On March 30, I stepped out onto the street, holding a bit of legal paperwork, two books, and my medications. My husband was there. He wore his own mask but hadn’t brought one for me. He was holding some gum and some sunflower seeds like I requested. Then he drove me five hours to his place. There wasn’t even a little space for me in his dresser. He wouldn’t give me a dollar or explain how to do anything. Last time I was on the streets, I was a child, a child who didn’t follow any of the rules. So I didn’t know how to open a bank account, pay a bill, use a smartphone or a microwave. Didn’t know my own bra size. I was bewildered by the self-checkout at Walmart. And how do you stand in line? In prison, we always had to be close. Now I have to be six feet away from everyone? I didn’t know the regular outside rules or the new Covid-19 rules.

I was mostly stuck in a house with a person who didn’t want me. I felt lower than I have in 10 years. I started missing prison. I stayed wide awake for the first three days, lost and lonely.

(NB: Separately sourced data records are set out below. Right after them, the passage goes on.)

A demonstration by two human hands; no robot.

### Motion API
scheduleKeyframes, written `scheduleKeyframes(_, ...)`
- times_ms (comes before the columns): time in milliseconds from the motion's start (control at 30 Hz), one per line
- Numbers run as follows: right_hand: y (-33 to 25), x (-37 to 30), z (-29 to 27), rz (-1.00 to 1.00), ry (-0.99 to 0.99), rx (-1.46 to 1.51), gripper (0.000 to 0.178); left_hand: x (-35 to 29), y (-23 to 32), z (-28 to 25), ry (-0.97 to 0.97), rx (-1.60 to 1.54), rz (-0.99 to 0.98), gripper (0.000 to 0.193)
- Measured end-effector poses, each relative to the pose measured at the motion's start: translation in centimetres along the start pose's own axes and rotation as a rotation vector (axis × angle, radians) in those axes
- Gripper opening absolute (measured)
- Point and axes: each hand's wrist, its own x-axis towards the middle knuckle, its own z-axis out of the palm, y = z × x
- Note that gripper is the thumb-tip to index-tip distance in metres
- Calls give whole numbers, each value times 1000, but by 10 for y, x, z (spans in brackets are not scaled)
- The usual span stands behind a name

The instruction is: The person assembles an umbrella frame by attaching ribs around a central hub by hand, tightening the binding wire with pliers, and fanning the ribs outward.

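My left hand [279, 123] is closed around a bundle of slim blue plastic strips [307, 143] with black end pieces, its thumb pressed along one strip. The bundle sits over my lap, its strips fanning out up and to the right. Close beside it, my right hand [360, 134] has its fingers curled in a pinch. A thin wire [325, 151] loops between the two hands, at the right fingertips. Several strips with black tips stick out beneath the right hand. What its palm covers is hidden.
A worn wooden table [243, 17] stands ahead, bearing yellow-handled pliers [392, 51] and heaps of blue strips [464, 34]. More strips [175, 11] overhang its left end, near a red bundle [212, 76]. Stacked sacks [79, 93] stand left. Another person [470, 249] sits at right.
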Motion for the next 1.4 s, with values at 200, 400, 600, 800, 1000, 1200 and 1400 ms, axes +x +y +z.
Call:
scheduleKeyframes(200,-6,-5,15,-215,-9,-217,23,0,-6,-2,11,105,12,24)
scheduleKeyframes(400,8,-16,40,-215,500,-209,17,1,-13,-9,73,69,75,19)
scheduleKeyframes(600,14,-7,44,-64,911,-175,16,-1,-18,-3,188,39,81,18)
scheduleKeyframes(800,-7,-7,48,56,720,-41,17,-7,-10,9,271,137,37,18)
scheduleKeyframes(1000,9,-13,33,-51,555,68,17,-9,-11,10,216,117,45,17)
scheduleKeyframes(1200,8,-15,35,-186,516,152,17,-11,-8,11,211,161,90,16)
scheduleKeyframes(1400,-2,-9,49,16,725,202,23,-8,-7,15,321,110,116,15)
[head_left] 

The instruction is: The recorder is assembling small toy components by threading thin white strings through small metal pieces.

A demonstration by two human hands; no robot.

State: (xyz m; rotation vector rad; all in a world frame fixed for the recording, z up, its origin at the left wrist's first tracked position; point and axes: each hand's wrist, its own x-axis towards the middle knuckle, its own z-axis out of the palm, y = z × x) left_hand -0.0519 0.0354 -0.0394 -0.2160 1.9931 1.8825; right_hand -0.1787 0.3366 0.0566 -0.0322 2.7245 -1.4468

Then I got a room at the Econo Lodge. When I couldn’t afford that, I found a temporary studio rental.

I’ve been out for three weeks now, trying to figure out my next move. Parole rules stipulate you need to find a job or be in school, but there are no jobs, so I’m pushing forward to study. And I need to get to Florida, where my family has relocated, but again, it’s complicated by parole and now the travel ban. Meanwhile, strangers mostly have shown me the ropes: how to use a key card, how to work a borrowed laptop. I’m exploring the internet, learning Twitter, YouTube, Facebook. It’s exciting and addicting. I write little posts and try to reconnect with people.

I’m also fighting for those I left behind, working on clemency petitions to Gov. Andrew Cuomo for my friends. I keep in touch with their families, but we’re all in the dark. If you get taken to the prison medical unit, they won’t let you make calls or check emails, won’t give you a pen and paper, sometimes no soap and no shower, just your food shoved through on a disposable tray. One woman who has Covid-19 and asthma was so terrified, she kicked down the door so she could call her mom. So many of my friends in there are innocent and suffering from underlying health conditions. It could be a death sentence for them. I would have given them my place to go home, but that wasn’t an option. So I gave them my word I’d try to help.

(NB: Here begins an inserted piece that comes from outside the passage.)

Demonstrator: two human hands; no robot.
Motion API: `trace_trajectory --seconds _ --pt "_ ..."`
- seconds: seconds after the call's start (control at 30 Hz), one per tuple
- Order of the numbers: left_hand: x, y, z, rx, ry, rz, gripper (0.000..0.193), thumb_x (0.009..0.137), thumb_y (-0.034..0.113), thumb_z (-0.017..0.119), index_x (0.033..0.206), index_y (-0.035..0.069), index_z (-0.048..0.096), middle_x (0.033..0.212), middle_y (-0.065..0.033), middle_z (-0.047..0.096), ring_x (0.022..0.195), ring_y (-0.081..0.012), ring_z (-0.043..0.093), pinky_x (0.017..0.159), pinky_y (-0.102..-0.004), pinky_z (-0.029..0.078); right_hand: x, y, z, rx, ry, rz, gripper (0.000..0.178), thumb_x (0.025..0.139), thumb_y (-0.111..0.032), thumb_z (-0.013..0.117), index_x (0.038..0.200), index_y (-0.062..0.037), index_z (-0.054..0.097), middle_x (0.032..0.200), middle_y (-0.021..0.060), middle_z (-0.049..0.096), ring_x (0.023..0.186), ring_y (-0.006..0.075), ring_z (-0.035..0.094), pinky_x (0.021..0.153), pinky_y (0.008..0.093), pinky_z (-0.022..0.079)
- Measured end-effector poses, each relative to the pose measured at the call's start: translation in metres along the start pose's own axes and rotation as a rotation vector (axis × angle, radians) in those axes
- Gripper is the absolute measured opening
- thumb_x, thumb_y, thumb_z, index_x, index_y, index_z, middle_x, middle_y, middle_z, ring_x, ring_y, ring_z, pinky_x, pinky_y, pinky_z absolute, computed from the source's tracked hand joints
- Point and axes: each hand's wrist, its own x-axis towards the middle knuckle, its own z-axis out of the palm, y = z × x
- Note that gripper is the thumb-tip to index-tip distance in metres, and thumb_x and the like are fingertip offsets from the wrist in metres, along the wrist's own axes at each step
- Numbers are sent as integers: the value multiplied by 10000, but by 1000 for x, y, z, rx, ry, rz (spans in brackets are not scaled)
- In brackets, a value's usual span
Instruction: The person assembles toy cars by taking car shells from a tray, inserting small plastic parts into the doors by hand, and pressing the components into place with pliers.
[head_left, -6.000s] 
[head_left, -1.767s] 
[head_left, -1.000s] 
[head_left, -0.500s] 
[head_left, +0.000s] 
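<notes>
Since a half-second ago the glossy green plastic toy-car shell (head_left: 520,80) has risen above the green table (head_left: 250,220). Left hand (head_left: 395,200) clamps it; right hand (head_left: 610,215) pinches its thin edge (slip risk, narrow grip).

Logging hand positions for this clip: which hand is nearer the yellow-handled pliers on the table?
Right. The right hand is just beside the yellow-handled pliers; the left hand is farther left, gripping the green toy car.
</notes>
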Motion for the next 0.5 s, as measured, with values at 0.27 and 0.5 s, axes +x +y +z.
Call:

Even while I worry for them, every day is a little better for me. I accept that I’m free, even in this room. After all, I can walk out if I want, stay up until midnight, talk on the phone until I fall asleep, buy an ice cream cake at the store, see my nephew celebrate his birthday live on a video call. These are the luxuries you don’t have in there. Sometimes, I watch kids playing basketball with their parents in their driveway nearby. It’s beautiful. People say this isolation is like a prison, but it’s not. In there, you never have the chance to see something like this, to maybe even one day be a part of it.